They take the logical address and convert it to a physical address in three steps Extract the page number p and use it as an index into the page table Extract the corresponding frame number f from the page table Replace the page number p in the logical address with the frame number f

How does DMA increase system concurrency? How does it complicate hardware design

Transfers can continue happening even if the CPU is currently in the middle of executing something. Design is complicated because the DMA may need to do cycle stealing since it needs control of the memory bus as well.

o Explain one or more of the following program threats: Trojan horse, trap door, back door, logic bomb, stack/buffer overflow

Trojan horse: A program that acts in a malicious manner, rather than simply performing its stated function. An mobile app is meant to function as only a flashlight but it also is tracking a users input and sending it to a malicious party Trap door/back door: designer leaves a hole in the software that only they are capable of using.

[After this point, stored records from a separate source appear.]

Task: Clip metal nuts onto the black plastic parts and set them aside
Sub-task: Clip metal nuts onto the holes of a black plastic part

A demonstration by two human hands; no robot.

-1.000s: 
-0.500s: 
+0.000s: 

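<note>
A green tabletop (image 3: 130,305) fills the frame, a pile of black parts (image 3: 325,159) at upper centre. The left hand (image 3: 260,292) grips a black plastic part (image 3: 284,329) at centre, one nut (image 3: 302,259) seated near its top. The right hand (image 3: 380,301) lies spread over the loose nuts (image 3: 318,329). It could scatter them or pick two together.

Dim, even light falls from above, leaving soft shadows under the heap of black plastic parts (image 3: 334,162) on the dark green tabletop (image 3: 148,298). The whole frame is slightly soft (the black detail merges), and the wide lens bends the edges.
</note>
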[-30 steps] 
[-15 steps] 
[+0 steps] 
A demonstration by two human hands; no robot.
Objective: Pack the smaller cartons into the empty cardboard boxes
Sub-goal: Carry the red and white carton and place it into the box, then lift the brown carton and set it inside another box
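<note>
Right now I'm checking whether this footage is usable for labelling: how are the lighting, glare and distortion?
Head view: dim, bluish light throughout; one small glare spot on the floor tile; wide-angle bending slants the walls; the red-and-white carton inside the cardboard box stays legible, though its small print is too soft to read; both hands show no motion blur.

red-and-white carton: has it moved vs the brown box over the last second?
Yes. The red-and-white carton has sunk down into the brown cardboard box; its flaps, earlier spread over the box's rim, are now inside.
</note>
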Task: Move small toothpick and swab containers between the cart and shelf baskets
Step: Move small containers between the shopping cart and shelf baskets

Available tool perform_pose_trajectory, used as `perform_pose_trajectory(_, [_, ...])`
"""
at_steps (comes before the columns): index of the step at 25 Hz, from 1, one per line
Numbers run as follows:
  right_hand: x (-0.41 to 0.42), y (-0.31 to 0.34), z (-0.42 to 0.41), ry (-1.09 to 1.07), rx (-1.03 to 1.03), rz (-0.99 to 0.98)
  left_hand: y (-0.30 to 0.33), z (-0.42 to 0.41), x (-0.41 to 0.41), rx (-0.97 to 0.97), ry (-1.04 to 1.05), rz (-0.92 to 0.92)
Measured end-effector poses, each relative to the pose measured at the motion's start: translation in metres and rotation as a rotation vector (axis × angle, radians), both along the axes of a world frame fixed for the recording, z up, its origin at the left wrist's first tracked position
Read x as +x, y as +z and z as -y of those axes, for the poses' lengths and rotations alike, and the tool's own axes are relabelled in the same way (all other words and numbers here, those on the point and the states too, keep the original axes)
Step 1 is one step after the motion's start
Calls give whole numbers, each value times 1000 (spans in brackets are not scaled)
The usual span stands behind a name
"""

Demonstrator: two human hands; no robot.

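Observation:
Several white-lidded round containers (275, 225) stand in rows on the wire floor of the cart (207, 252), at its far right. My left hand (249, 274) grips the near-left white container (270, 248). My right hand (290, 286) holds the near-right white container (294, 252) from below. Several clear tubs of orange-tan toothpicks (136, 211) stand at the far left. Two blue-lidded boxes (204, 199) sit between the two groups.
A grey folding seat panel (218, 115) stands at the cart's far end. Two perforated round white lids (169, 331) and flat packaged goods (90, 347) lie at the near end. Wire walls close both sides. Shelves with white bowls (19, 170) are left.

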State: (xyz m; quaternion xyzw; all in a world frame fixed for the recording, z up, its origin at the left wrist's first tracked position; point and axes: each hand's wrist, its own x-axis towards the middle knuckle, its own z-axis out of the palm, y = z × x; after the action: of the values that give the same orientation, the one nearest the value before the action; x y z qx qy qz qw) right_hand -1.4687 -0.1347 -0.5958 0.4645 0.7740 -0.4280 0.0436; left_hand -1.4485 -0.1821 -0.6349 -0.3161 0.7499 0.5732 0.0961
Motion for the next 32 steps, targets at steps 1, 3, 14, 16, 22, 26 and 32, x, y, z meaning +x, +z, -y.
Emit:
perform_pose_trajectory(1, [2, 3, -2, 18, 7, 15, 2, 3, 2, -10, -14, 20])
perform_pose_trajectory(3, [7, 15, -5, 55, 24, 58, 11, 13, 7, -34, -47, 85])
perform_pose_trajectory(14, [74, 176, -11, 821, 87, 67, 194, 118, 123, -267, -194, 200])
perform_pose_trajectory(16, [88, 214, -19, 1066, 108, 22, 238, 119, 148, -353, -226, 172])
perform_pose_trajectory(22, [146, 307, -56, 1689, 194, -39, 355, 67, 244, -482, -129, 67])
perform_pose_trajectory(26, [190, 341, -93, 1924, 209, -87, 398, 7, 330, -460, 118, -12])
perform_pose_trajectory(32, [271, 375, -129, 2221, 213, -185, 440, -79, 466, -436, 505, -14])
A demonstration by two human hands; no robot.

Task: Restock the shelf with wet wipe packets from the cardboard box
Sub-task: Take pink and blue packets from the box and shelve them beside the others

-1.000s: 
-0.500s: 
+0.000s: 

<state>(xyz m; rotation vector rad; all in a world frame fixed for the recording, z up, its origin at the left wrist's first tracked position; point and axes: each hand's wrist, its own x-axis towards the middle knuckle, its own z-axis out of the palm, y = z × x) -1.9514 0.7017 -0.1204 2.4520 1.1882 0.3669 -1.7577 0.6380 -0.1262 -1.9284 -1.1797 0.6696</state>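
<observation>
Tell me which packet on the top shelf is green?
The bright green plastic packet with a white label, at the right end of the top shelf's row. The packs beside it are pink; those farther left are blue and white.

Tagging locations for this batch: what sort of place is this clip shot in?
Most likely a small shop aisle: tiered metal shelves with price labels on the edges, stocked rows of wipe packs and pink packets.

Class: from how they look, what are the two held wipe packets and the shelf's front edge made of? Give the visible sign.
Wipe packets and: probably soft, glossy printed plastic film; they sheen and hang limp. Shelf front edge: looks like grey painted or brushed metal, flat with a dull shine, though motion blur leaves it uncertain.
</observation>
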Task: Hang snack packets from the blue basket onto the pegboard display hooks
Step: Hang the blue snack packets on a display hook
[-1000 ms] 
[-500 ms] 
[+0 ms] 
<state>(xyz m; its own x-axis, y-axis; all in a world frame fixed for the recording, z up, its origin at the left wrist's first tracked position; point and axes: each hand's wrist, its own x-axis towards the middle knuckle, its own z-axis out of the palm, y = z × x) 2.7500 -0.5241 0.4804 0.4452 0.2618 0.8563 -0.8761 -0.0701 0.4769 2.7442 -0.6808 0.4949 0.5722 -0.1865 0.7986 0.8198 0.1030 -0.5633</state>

Example: embezzling from banks by including rounding errors in their code and having the occasional half cent credited to their account . Logic bomb: back door that can only operate under a specific set of logic conditions. Example, one network admin had a destruction reconfiguration of his company's network execute when his program detected that he was no longer employed at the company. Stack/buffer overflow: When something is trying to access or allocate outside a set of bounds. Examples: infinite recursion, trying to reach an index out of bounds of an array

o describe virtual memory, pre-paging, demand paging, page management and replacement

Virtual memory: involves the serparation of logical memory as perceived by developers from physical memory. Allows an extremely large virtual memory to be provided for programmers when only a smaller physical memory is available. The programmer does not need to worry about the amount of physical memory. Demand paging: load pages only as they are needed. Similar to a paging system with swapping. Loads only the portions of programs that are needed.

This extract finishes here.